▸ **Problem to solve**:
Look through the entries below and report how many lines hold the string "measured". Only the number is wanted.

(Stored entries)
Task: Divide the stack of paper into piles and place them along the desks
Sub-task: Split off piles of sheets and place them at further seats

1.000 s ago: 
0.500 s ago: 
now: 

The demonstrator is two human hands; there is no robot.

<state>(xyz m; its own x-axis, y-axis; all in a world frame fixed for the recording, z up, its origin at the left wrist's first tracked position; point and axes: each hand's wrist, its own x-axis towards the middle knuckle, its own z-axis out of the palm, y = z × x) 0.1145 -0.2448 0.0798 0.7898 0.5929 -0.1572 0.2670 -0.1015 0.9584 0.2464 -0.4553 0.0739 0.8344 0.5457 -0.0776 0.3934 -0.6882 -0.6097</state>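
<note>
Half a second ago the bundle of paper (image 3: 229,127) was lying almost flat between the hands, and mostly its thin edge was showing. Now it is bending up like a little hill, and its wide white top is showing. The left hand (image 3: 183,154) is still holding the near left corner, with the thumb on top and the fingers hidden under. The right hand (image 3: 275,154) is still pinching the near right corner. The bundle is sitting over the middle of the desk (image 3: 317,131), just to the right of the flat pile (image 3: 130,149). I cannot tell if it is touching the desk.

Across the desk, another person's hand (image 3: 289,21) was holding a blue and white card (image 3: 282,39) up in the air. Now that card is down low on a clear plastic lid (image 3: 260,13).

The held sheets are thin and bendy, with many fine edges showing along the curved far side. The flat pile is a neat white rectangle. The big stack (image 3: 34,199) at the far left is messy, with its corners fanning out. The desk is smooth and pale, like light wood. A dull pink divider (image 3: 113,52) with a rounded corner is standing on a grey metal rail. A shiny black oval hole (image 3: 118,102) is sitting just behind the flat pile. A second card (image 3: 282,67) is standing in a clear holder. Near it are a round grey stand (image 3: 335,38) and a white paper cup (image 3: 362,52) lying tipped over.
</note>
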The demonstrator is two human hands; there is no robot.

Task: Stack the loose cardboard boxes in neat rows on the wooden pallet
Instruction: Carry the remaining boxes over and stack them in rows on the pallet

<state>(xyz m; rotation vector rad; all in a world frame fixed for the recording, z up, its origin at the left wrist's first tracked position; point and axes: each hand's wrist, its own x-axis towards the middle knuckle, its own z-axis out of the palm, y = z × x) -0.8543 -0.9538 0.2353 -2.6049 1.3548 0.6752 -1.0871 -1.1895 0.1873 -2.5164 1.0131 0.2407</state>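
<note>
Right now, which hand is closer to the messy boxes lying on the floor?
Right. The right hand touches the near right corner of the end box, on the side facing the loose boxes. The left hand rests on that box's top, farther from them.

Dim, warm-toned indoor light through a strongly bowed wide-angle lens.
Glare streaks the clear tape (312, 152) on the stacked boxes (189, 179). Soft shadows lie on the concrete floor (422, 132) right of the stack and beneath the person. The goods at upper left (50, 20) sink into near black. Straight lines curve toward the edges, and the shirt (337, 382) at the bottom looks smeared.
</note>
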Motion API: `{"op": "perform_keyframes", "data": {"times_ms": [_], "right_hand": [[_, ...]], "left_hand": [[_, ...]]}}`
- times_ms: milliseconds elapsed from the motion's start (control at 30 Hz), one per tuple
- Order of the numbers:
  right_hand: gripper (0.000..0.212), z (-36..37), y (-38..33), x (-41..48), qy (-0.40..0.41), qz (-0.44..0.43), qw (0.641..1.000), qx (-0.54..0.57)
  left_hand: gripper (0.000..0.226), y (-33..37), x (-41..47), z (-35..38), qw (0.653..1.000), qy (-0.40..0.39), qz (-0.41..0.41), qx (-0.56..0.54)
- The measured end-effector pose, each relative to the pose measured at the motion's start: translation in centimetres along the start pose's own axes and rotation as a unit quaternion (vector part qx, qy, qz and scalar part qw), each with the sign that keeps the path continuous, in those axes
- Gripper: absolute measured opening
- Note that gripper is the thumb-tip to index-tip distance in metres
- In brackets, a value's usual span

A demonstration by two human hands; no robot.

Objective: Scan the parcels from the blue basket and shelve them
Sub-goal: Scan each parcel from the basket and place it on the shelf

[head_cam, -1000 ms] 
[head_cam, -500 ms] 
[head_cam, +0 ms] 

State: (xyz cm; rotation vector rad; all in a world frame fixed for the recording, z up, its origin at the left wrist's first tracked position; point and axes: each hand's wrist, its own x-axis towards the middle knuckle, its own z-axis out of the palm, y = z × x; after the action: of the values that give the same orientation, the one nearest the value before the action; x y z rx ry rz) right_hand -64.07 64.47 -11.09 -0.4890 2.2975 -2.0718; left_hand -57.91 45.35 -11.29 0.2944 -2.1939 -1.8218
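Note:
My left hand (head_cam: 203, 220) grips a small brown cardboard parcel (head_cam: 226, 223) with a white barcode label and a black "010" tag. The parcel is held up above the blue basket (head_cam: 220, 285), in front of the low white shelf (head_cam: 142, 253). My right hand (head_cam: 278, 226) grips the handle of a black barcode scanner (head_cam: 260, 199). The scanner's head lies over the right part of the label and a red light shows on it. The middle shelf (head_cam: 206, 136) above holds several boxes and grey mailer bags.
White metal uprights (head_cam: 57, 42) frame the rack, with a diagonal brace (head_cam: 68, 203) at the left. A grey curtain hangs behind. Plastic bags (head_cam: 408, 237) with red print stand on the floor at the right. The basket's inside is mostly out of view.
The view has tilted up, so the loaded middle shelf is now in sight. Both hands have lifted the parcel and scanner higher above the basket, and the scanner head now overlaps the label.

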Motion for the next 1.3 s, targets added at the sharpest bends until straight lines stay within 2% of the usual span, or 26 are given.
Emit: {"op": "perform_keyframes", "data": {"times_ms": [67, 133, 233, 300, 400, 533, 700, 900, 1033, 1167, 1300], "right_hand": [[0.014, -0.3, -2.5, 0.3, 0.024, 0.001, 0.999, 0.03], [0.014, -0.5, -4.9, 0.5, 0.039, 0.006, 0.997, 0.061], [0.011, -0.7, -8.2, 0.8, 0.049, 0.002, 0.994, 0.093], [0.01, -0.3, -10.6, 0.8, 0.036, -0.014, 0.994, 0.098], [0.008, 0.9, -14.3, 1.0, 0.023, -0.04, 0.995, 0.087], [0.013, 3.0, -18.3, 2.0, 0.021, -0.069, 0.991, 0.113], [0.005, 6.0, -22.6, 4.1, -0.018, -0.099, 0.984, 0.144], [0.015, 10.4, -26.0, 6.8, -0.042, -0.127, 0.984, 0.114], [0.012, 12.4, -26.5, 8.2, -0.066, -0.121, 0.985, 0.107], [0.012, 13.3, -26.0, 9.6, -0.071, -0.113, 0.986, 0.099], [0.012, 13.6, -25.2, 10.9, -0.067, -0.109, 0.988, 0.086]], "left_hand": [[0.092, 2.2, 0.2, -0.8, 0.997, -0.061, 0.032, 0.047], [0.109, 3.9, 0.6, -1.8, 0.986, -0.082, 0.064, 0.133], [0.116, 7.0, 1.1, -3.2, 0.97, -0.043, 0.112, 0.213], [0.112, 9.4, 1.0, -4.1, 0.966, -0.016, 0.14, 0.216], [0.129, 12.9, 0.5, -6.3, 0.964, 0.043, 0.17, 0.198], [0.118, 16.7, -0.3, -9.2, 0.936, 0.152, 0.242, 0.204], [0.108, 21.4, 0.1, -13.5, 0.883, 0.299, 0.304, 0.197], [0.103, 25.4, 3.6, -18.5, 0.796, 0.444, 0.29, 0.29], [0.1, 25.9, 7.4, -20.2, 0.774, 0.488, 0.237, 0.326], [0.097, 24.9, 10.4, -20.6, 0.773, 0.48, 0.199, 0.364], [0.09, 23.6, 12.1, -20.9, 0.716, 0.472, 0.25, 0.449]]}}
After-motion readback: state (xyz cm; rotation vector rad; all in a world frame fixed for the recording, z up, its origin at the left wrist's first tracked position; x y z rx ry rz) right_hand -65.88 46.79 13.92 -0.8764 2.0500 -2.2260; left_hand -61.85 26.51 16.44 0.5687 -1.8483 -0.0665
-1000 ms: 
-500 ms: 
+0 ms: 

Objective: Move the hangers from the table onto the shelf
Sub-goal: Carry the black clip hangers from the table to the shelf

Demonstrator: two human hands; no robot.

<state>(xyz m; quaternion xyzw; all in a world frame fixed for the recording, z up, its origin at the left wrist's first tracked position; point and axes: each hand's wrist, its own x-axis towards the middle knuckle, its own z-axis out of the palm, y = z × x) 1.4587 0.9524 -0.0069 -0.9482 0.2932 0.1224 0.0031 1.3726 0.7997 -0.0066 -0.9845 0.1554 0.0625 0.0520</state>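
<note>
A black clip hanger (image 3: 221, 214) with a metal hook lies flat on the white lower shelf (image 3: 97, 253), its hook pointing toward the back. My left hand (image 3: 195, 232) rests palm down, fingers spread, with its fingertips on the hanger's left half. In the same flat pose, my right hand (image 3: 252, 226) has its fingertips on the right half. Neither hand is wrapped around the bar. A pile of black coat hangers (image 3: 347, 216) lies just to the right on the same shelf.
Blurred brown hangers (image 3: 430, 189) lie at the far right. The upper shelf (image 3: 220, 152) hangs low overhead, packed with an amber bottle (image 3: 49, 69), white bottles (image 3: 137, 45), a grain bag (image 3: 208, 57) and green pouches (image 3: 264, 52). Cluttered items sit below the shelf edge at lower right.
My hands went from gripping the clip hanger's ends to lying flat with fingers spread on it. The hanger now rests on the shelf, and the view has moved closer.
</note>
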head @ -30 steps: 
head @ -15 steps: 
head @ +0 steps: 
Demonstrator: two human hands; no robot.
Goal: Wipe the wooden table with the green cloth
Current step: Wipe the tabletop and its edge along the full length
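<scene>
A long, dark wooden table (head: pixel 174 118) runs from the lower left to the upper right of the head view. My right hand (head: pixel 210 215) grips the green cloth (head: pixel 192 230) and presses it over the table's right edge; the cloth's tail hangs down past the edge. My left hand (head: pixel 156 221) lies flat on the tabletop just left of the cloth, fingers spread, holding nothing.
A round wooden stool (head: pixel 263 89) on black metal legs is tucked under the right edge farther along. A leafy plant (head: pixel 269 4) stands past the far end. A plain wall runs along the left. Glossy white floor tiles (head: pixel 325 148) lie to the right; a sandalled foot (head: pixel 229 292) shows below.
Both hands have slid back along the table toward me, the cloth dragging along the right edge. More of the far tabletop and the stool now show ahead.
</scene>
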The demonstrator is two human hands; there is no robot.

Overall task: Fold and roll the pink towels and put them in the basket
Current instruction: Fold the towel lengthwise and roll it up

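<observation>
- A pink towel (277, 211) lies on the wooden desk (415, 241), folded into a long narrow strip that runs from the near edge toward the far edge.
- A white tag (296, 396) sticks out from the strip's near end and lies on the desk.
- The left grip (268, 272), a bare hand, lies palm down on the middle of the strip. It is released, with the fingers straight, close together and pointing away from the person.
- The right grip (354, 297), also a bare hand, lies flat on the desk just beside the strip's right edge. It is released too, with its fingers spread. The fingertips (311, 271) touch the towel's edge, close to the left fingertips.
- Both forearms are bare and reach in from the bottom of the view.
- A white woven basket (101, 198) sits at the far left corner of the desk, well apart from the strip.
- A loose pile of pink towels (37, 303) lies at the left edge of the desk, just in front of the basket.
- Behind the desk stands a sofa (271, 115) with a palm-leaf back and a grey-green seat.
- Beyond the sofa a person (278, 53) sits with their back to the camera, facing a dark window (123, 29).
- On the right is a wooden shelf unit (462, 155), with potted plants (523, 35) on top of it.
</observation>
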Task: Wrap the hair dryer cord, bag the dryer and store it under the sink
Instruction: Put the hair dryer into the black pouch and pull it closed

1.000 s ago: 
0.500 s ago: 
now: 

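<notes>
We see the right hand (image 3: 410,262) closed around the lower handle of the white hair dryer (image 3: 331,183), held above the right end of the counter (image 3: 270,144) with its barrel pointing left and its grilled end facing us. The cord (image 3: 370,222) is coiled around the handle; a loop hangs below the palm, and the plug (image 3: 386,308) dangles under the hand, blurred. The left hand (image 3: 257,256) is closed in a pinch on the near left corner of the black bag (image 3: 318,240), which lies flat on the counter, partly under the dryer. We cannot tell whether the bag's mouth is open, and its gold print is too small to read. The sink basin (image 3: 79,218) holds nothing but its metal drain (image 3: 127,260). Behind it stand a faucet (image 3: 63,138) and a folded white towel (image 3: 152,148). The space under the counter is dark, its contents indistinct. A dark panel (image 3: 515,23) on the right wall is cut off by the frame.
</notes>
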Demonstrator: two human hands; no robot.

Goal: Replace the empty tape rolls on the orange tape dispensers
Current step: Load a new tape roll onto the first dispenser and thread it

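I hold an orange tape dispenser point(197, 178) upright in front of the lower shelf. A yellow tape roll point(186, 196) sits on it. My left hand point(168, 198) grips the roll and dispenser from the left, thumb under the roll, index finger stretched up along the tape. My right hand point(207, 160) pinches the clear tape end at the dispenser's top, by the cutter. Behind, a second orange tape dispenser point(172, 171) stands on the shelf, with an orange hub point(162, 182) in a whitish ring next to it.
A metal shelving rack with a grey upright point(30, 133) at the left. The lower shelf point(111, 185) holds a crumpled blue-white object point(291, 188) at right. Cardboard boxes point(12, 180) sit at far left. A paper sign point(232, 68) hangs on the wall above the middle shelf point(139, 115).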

▸ **Result**:
2